■ **WORK INSTRUCTION**
A faithful copy of the data is the goal; set it down exactly, without the images.

Dataset records:
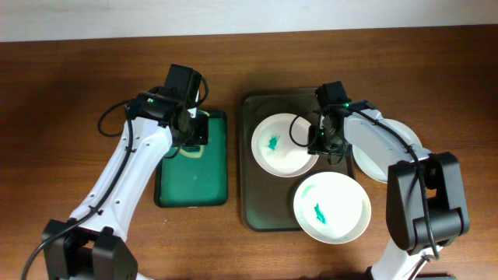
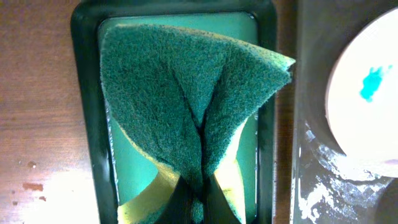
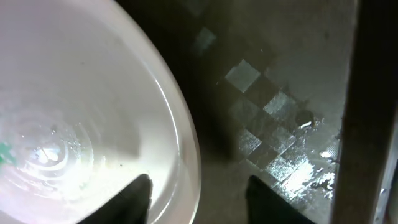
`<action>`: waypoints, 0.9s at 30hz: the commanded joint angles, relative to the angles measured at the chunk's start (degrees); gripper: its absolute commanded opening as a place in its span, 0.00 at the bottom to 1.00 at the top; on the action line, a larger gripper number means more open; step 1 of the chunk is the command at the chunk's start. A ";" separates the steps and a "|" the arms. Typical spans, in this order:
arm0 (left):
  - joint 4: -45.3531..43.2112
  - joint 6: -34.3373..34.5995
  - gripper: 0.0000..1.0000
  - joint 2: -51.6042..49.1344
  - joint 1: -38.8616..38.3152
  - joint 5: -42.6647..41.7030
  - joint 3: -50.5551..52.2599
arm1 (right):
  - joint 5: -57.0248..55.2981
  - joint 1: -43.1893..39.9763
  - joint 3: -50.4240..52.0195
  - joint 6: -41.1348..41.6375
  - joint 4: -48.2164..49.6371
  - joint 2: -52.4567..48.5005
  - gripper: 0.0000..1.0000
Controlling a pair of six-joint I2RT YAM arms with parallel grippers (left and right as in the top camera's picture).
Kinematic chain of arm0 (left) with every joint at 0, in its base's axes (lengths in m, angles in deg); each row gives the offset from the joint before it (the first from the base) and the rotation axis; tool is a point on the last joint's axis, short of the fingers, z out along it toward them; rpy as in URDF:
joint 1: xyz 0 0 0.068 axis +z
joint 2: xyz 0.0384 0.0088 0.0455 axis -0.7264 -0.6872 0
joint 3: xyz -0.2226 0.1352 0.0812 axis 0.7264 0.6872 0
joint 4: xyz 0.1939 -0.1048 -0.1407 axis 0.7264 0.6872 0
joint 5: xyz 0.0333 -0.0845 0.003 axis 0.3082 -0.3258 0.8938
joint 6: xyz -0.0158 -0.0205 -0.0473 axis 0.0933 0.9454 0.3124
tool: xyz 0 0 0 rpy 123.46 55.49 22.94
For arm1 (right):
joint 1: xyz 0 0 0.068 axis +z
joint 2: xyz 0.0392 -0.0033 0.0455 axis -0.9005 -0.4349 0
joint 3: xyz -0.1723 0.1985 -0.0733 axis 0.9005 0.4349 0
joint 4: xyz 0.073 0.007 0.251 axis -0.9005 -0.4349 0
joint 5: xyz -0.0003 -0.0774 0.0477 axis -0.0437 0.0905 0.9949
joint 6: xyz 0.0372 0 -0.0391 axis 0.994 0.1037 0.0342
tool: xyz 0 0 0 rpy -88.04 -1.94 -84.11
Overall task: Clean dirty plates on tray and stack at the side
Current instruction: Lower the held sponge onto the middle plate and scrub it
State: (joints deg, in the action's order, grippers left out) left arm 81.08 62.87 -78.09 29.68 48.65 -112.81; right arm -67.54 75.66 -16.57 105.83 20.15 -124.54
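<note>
Hiding third plate (image 1: 367, 168): right arm (image 1: 377, 140)

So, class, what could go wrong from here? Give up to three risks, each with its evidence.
1. The right end effector stands open astride the rim of the upper plate; on a tray that looks wet, the plate may slide as the jaws close.
2. The left end effector pinches the sponge by one folded edge only; it could flop or slip while wiping.
3. The lower plate overhangs the tray's rim; a nudge might tip it off.
</note>
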 commanded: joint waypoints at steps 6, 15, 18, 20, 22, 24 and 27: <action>2.95 -8.63 0.00 -1.73 0.02 -15.67 -15.34 | 7.80 -1.84 -2.67 -6.86 -2.36 1.99 0.63; 0.44 -8.61 0.00 -11.37 -7.28 -19.37 -18.78 | 5.62 -1.73 -0.33 -6.86 0.00 1.92 0.31; -2.93 -8.61 0.00 -15.41 -9.90 -19.37 -18.78 | 5.18 -1.73 -0.33 -6.86 0.24 1.86 0.35; -5.01 -8.61 0.00 -17.49 -11.10 -19.34 -18.78 | 2.80 -1.73 -0.33 -6.84 0.46 1.53 0.33; -6.10 -8.61 0.00 -19.43 -12.20 -19.34 -18.78 | 2.78 -1.70 -0.13 -6.84 0.39 1.18 0.25; -7.15 -8.61 0.00 -21.05 -12.57 -19.34 -18.78 | 2.80 -1.70 0.13 -6.84 0.44 1.18 0.07; -8.02 -8.59 0.00 -21.75 -12.61 -19.37 -18.78 | 4.20 -1.81 -0.07 -6.86 0.52 1.36 0.15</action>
State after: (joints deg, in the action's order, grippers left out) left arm 74.07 55.18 -99.34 17.07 30.16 -131.10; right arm -63.99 74.09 -17.27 99.36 20.46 -124.38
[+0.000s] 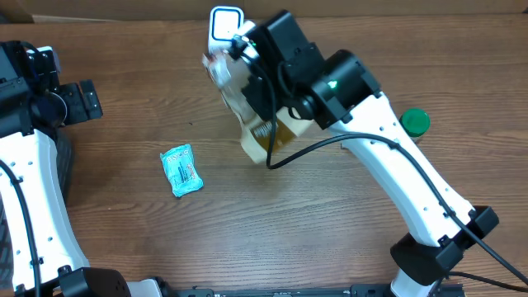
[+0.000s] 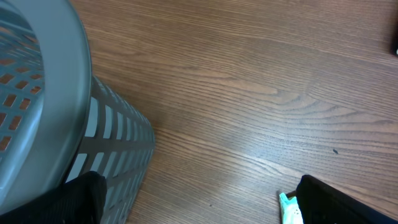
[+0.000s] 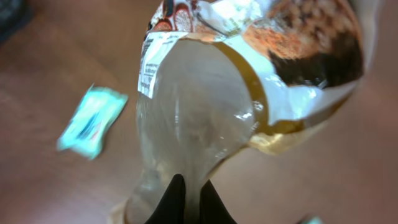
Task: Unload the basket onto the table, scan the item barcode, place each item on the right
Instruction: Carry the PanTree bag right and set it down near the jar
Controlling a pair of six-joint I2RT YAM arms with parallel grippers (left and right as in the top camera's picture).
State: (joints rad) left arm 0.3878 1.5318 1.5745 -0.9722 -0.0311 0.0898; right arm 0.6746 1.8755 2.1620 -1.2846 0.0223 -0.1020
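Here, the right gripper, closed on the snack bag, holds it far-centre, long axis pointing far toward the scanner; the open left gripper sits well apart, left.

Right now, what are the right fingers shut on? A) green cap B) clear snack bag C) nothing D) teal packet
B: in the right wrist view the right fingers pinch the lower edge of the clear snack bag, while the teal packet lies apart on the table.
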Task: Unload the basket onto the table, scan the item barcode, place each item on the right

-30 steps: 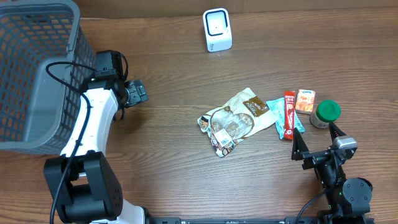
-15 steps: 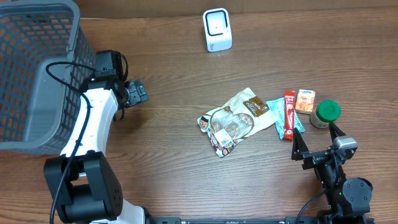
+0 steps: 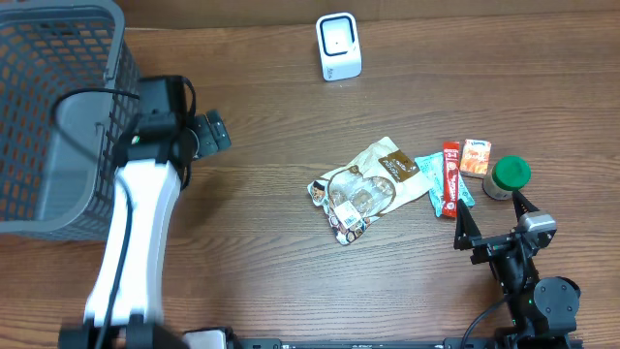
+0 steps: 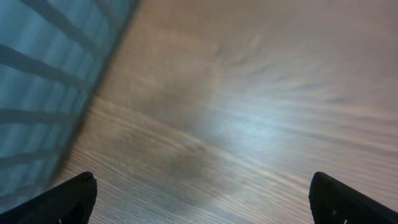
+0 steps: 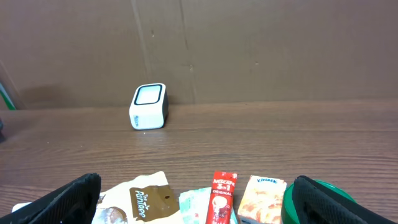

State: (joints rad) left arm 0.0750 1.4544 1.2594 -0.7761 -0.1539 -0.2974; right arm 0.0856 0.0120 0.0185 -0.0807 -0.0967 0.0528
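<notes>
Both grippers are wide open and hold nothing. The left gripper (image 3: 211, 133) hangs over the bare table (image 3: 271, 252), to the left of the white scanner (image 3: 338, 46) and a bit nearer the robot. Its own camera is very blurry. The blue-grey bars at that picture's left side may be the grey basket (image 3: 68, 19), which sits far left of the scanner.

The right gripper (image 3: 492, 219) is well apart from the scanner, off to its right and close to the robot.

All the items lie on the table between the scanner and the right gripper. The snack bag (image 3: 363, 189) is nearest the scanner. Further right come a teal packet (image 3: 427, 168), a red coffee stick (image 3: 449, 179), a small orange box (image 3: 475, 157) and a jar with a green lid (image 3: 508, 174).
</notes>
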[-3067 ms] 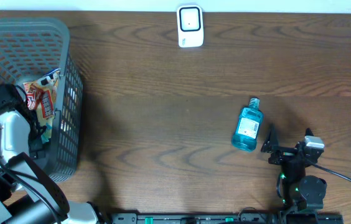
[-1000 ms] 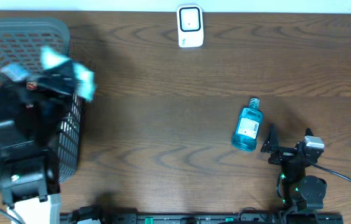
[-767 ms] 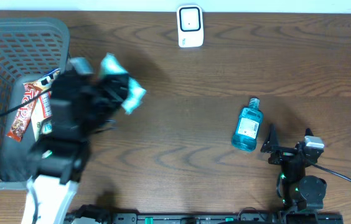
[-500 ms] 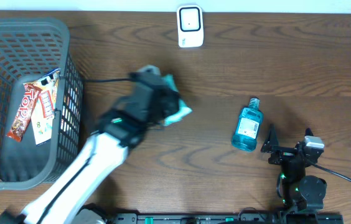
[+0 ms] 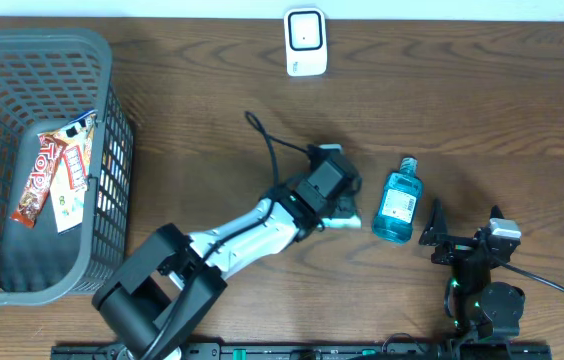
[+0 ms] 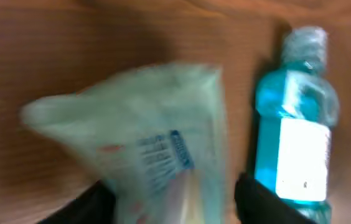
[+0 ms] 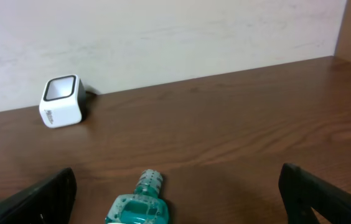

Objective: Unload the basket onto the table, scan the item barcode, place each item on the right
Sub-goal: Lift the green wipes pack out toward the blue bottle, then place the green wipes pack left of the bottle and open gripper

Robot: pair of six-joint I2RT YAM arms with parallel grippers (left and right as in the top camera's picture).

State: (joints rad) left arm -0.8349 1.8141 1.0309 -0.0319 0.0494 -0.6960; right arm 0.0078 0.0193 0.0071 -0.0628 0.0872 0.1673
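Two items sit mid-worktop: the pale packet between the left jaws, gripped or loose cannot be told, just beside the blue bottle. The right jaws gape empty. The scanner stands well apart; scanning looks undone.

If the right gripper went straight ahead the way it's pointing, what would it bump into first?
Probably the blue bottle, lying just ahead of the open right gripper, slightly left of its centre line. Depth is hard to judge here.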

■ **YOUR RESPONSE**
`<action>`: waypoints, 0.9s at 30hz: the commanded joint angles, relative to the angles measured at the chunk's start (degrees); gripper: its absolute commanded opening as a place in its span, 0.00 at the bottom to 1.00 at the top; on the action line, a larger gripper number means more open; step 1 of the chunk is the command at the chunk's start. A ";" separates the steps and a "|" the arms. Typical spans, in this order:
arm0 (left):
  - joint 4: -45.3531..43.2112
  - joint 6: -34.3373..34.5995
  - gripper: 0.0000..1.0000
  - joint 2: -51.6042..49.1344
  - joint 1: -38.8616..38.3152
  - joint 5: -42.6647..41.7030
  - joint 3: -50.5551..52.2599
arm1 (right):
  - joint 5: -57.0248..55.2981
  - joint 1: -43.1893..39.9763
  - joint 3: -50.4240..52.0195
  - joint 6: -41.1348..41.6375
  - joint 4: -48.2164..49.6371
  - joint 2: -52.4567..48.5005
  - gripper: 0.0000..1.0000
Controlling a pair of six-joint I2RT YAM arms with parallel grippers (left and right as in the top camera's picture).
Kinematic chain of arm0 (left) with every joint at 0, in its base's axes (lengths in m, angles in deg); each row gives the offset from the joint before it (the first from the base) and the rotation axis; tool is a point on the last joint's axis, short of the fingers, z out along it toward them; rpy as in URDF:
joint 1: xyz 0 0 0.068 axis +z
joint 2: xyz 0.0384 0.0088 0.0455 axis -0.7264 -0.6872 0
joint 3: xyz -0.2226 0.1352 0.0812 axis 0.7264 0.6872 0
joint 4: xyz 0.1939 -0.1048 -0.1407 axis 0.7264 0.6872 0
joint 5: xyz 0.0333 -0.0845 0.003 axis 0.3082 -0.3258 0.8938
joint 6: xyz -0.0158 -0.0205 -0.0473 axis 0.0933 0.9454 0.3124
tool: xyz 0 0 0 rpy 123.46 55.49 22.94
For arm1 (right):
joint 1: xyz 0 0 0.068 axis +z
joint 2: xyz 0.0392 -0.0033 0.0455 axis -0.9005 -0.4349 0
joint 3: xyz -0.1723 0.1985 -0.0733 axis 0.9005 0.4349 0
joint 4: xyz 0.073 0.007 0.251 axis -0.9005 -0.4349 0
joint 5: xyz -0.0003 -0.0774 0.0477 axis -0.0437 0.0905 0.9949
joint 6: xyz 0.0372 0 -0.0391 axis 0.994 0.1037 0.0342
tool: xyz 0 0 0 rpy -88.04 -1.94 -84.11
Overall task: Clean dirty plates on tray and stack at the side
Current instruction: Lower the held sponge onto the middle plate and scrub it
State: (joints deg, in the action's order, grippers left out) left arm 81.08 62.87 -78.09 29.68 48.65 -112.81; right arm -67.54 75.66 -16.57 105.83 20.15 -124.54
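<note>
Hiding third plate (image 1: 367, 168): right arm (image 1: 377, 140)

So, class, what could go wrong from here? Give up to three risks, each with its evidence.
1. The right end effector stands open astride the rim of the upper plate; on a tray that looks wet, the plate may slide as the jaws close.
2. The left end effector pinches the sponge by one folded edge only; it could flop or slip while wiping.
3. The lower plate overhangs the tray's rim; a nudge might tip it off.
</note>
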 commanded: joint waypoints at steps 6, 15, 18, 20, 22, 24 and 27: <action>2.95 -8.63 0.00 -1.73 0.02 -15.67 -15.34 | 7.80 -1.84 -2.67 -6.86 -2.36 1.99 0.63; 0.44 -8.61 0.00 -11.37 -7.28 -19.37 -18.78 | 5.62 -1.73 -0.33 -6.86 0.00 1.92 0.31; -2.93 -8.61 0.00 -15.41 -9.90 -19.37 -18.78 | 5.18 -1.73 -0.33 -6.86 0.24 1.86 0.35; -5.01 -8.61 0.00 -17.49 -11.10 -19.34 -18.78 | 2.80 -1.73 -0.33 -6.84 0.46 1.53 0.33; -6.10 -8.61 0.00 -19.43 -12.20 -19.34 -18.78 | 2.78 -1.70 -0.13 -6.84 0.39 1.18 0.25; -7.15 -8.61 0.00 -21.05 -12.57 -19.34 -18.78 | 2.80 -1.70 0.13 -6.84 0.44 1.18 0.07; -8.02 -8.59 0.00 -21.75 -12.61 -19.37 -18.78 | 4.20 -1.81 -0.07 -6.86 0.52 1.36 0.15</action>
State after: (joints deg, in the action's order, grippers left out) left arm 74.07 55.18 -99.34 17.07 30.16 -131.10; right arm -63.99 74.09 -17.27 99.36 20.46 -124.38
[+0.000s] 
[+0.000s] 
[+0.000s] 
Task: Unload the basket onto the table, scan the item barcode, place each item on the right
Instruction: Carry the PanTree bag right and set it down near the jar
Controlling a pair of six-joint I2RT YAM arms with parallel grippers (left and right as in the top camera's picture).
State: (joints rad) left arm 0.3878 1.5318 1.5745 -0.9722 -0.0311 0.0898; right arm 0.6746 1.8755 2.1620 -1.2846 0.0223 -0.1020
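Here, the right gripper, closed on the snack bag, holds it far-centre, long axis pointing far toward the scanner; the open left gripper sits well apart, left.

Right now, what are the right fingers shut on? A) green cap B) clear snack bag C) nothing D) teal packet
B: in the right wrist view the right fingers pinch the lower edge of the clear snack bag, while the teal packet lies apart on the table.
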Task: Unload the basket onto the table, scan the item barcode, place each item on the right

-30 steps: 
-15 steps: 
+0 steps: 
+0 steps: 
+0 steps: 

State: (joints rad) left arm 0.0750 1.4544 1.2594 -0.7761 -0.1539 -0.2974; right arm 0.0856 0.0120 0.0185 -0.0807 -0.0967 0.0528
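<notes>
Both grippers are wide open and hold nothing. The left gripper (image 3: 211, 133) hangs over the bare table (image 3: 271, 252), to the left of the white scanner (image 3: 338, 46) and a bit nearer the robot. Its own camera is very blurry. The blue-grey bars at that picture's left side may be the grey basket (image 3: 68, 19), which sits far left of the scanner.

The right gripper (image 3: 492, 219) is well apart from the scanner, off to its right and close to the robot.

All the items lie on the table between the scanner and the right gripper. The snack bag (image 3: 363, 189) is nearest the scanner. Further right come a teal packet (image 3: 427, 168), a red coffee stick (image 3: 449, 179), a small orange box (image 3: 475, 157) and a jar with a green lid (image 3: 508, 174).
</notes>
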[-3067 ms] 
[-1000 ms] 
[-767 ms] 
[-500 ms] 
[+0 ms] 
[+0 ms] 
[+0 ms] 

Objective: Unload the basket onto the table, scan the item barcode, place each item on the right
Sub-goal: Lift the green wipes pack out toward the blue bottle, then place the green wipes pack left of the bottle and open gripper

Robot: pair of six-joint I2RT YAM arms with parallel grippers (left and right as in the top camera's picture).

State: (joints rad) left arm -0.8349 1.8141 1.0309 -0.0319 0.0494 -0.6960; right arm 0.0078 0.0193 0.0071 -0.0628 0.0872 0.1673
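Two items sit mid-worktop: the pale packet between the left jaws, gripped or loose cannot be told, just beside the blue bottle. The right jaws gape empty. The scanner stands well apart; scanning looks undone.

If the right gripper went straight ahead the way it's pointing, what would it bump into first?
Probably the blue bottle, lying just ahead of the open right gripper, slightly left of its centre line. Depth is hard to judge here.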

Fully answered, the exercise is complete.